"Musuh kalian bukanlah orang asing, tapi orang terdekat kalian sendiri"
Suara itu terdengar begitu jelas di telinga tiga pemuda yang berada di sebuah kampung penuh misteri.
Akankah mereka bisa menemukan siapa musuh terdekat mereka itu?
Karya ini diterbitkan atas izin NovelToon Ridwan01, isi konten hanyalah pandangan pribadi pembuatnya, tidak mewakili NovelToon sendiri
Membaik
"Tante Sahara juga?" tanya Hamka yang sudah terlepas dari rambut Sahara
"Hihihi... Sahara pelindung Dimas" jawab Sahara cekikikan karena telah selesai mengobati Hamka.
"Ayo pulang Sahara, tugas kita sudah selesai di sini" ajak Hala
"Tapi Sahara mau di jemput Gandra"
"Aku di sini istriku" ucap Gandra yang sudah berdiri di samping Sahara
Astaghfirullah..." gumam Liam dan Hamka karena sosok Gandra adalah genderuwo dengan tinggi empat meter dan bulu bulunya hitam legam memenuhi seluruh tubuhnya
"Gandra jangan buat mereka takut" ucap Sahara kemudian Gandra merubah dirinya jadi seorang lelaki tampan
"Ayo pulang, kerajaan sepi kalau tidak ada kamu" ajak Gandra merangkul pinggang Sahara
"Tapi yang di dalam belum bangun" ucap Sahara
"Dia hanya tertidur, energinya habis terkuras karena mencoba melawan sosok pocong hitam yang merasuki tubuhnya" ucap Gandra
"Kamu sejak tadi di sini?" tanya Hala
"Aku datang saat Sahara memanggilku, sejak tadi aku di dalam rumah ini" jawab Gandra
"Dan kamu membiarkan anak ini melawan Dahlia sendirian?" tanya Hala serius
"Ayahnya dulu sempat ingin membawa Sahara pergi dariku, jadi aku sengaja tidak menolongnya, lagipula dia tidak akan mati semudah itu, dia punya energi yang kuat juga" jawab Gandra cuek
"Gandra nakal, tidak boleh seperti itu lagi, nanti Sahara hukum Gandra tidur di pohon" ucap Sahara
"Rumah kita kan memang di pohon sayang, maksudnya pintu masuknya"
"Hihihi.. Oh iya ya Sahara lupa"
"Kami pamit" ucap Hala dan Gandra menunduk sopan dan di balas semuanya dengan menunduk sopan juga.
"Terima kasih" ungkap Kalana, Hamka, Liam dan Karna yang ikut keluar untuk memberi tahu kalau Karman sudah siuman.
"Dadah semuanya" ucap Sahara lalu menghilang dari sana bersama yang lain.
"Iiiii... An!" Panggil suara yang begitu di kenali Liam memanggilnya di kegelapan malam.
"Iiii... An!" Panggilnya lagi mulai terlihat siluet Kenanga berjalan bersama Lintang dan Laily.
"Kalian kenapa ke sini?" Tanya Liam segera menghampiri ketiganya bahkan memeluk Kenanga yang langsung melompat ke gendongan Liam
"Kenanga terus menangis, awalnya gue tahan karena ada angin dingin terus berputar dari arah sungai, tapi pas gue lihat energi di kampung Mahoni sudah lebih sejuk dan tidak panas, gue berani bawa mereka ke sini" jawab Lintang yang bahkan di belakangnya di kawal pasukan tak bertuan yang langsung menghilang setelah Lintang di pastikan aman.

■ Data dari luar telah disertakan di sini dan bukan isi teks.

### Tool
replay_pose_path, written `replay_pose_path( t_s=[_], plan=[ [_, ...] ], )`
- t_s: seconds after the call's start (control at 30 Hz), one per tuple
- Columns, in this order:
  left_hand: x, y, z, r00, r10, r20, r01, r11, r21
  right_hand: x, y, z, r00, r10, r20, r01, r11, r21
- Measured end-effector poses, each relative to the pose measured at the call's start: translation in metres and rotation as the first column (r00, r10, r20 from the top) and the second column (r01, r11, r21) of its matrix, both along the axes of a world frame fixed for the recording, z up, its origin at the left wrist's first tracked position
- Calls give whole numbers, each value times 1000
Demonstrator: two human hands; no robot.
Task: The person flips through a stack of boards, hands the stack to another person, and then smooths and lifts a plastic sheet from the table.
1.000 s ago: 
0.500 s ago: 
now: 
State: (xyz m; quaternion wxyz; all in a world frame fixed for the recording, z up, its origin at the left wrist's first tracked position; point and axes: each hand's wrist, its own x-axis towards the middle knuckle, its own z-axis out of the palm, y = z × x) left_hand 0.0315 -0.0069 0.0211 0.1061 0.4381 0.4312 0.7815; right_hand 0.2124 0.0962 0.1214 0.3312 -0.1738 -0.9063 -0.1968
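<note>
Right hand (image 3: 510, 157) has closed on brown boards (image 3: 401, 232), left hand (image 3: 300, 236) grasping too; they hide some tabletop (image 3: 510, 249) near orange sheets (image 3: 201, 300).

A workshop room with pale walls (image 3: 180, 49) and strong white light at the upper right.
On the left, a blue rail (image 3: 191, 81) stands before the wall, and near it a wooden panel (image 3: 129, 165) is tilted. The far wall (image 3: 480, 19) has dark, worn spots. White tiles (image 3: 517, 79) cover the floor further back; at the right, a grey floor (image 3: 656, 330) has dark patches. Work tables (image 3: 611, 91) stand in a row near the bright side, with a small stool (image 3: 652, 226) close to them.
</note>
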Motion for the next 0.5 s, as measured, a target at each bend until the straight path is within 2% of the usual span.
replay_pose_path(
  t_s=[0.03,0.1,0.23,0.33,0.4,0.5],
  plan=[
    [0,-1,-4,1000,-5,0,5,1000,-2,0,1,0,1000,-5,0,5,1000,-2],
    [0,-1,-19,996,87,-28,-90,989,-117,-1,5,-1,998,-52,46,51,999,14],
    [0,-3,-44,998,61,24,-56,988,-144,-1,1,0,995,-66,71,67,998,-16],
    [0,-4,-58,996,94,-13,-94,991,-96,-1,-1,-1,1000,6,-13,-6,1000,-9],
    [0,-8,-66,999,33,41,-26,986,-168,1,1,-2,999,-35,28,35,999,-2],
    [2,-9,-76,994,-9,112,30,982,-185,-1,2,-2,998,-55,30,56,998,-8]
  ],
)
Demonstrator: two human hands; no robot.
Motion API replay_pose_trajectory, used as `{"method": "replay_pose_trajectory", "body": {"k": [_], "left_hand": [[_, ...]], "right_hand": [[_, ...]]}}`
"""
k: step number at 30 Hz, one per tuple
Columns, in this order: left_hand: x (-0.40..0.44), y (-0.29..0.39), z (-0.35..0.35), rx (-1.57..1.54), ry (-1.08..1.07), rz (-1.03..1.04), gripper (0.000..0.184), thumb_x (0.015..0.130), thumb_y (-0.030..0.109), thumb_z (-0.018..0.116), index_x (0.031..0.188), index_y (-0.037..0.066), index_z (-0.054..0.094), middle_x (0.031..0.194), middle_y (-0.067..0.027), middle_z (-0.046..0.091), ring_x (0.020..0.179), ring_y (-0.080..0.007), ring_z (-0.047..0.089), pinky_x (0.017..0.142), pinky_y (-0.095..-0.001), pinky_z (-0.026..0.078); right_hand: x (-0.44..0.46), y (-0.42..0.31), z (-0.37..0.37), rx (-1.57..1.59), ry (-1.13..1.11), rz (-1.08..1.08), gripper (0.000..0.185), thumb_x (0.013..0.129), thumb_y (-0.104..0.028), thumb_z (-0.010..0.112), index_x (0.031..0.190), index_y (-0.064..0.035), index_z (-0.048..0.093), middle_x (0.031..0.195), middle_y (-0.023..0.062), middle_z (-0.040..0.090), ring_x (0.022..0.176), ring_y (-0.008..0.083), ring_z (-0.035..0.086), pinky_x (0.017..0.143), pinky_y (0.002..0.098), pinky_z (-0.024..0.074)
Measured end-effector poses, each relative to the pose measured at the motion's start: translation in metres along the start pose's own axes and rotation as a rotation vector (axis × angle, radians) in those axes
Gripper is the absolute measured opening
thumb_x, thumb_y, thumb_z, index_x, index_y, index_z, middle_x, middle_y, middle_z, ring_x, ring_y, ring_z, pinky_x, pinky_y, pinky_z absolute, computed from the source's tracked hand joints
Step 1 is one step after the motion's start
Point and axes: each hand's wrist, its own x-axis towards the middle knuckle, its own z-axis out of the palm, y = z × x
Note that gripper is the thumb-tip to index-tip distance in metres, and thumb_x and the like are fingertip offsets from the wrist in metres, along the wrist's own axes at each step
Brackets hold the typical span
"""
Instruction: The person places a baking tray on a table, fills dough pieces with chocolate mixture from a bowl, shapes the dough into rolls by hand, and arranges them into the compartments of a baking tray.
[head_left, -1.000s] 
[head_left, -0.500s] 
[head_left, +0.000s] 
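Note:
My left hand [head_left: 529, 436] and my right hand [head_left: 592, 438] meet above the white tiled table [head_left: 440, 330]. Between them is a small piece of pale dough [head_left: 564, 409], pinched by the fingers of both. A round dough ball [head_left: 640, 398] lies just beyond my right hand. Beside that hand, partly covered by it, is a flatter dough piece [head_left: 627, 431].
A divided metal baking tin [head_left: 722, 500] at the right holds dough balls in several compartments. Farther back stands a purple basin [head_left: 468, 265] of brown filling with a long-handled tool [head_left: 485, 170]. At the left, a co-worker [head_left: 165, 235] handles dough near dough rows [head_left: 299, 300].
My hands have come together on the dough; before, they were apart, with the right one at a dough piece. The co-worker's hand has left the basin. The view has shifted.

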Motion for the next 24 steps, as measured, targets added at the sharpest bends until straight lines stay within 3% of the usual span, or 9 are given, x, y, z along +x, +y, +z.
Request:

"Ayo masuk, di luar dingin" panggil Karna
Liam langsung merangkul Lintang yang menuntun Laily, Hamka di papah Karna dan Kalana kembali masuk ke tubuh Karna. Panca dan Prama sudah berada di ruang tamu bersama Karman.
"Aaa" Kenanga langsung turun dan menghampiri Karman
"Kamu ke sini nak? Maaf bapak masih lemah" ucap Karman mengusap rambut Kenanga
"Iii.. an" jawabnya
"Kenanga ingin menjenguk bapak dan menjemput Liam katanya" ucap Liam
"Bapak sudah baik baik saja, berterima kasih pada mereka yang sudah menolong bapak, mereka orang orang baik" jawab Karman
Kenanga beranjak untuk memeluk semua orang karena itu yang dia tahu sebagai ucapan terima kasih, tapi langsung ditarik Liam, dan di dekap Liam supaya tidak kemana mana.
"Cukup ucapkan terima kasih, tidak perlu memeluk mereka" ucap Liam dan Kenanga mengangguk.
"Kecuali padaku, kamu boleh memelukku kapanpun dan di manapun" bisik Liam
Kenanga yang senang langsung kembali memeluk Liam di depan semua orang yang menatap mereka dengan tatapan hangat.
"Dasar pasangan lem tikus" ledek Hamka
#######
"Makan yang banyak nak, ini pertama kali kamu mengunjungi rumah kami setelah menikah dengan Kenanga" ucap Warti yang sekarang jadi satu satunya istri utama Karman setelah Sumarni dan dua istri lainnya di habisi Karman karena berkhianat, hanya ibu Kenanga yang meninggal saat melahirkan saja yang tidak di habisi Karman. Untuk Midah dan Ikah, mereka tetap di sana tapi hanya sebagai istri ke dua dan ketiga Karman yang tidak di nikahi.
"Iya Bu, terima kasih, maaf jadi merepotkan karena semalam menginap di sini" jawab Liam
"Tidak apa apa, kami senang kalau kamu sering berkunjung kemari" jawab Karman yang saat ini masih butuh banyak istirahat.
Pagi itu para warga langsung berbondong bondong mendatangi rumah Karman karena mendengar kalau Karman sedang sakit karena ulah pocong hitam. Para warga Bahkan datang dengan membawa banyak umbi umbian hasil panen dan juga beras yang ada di rumah mereka agar bisa membantu Karman.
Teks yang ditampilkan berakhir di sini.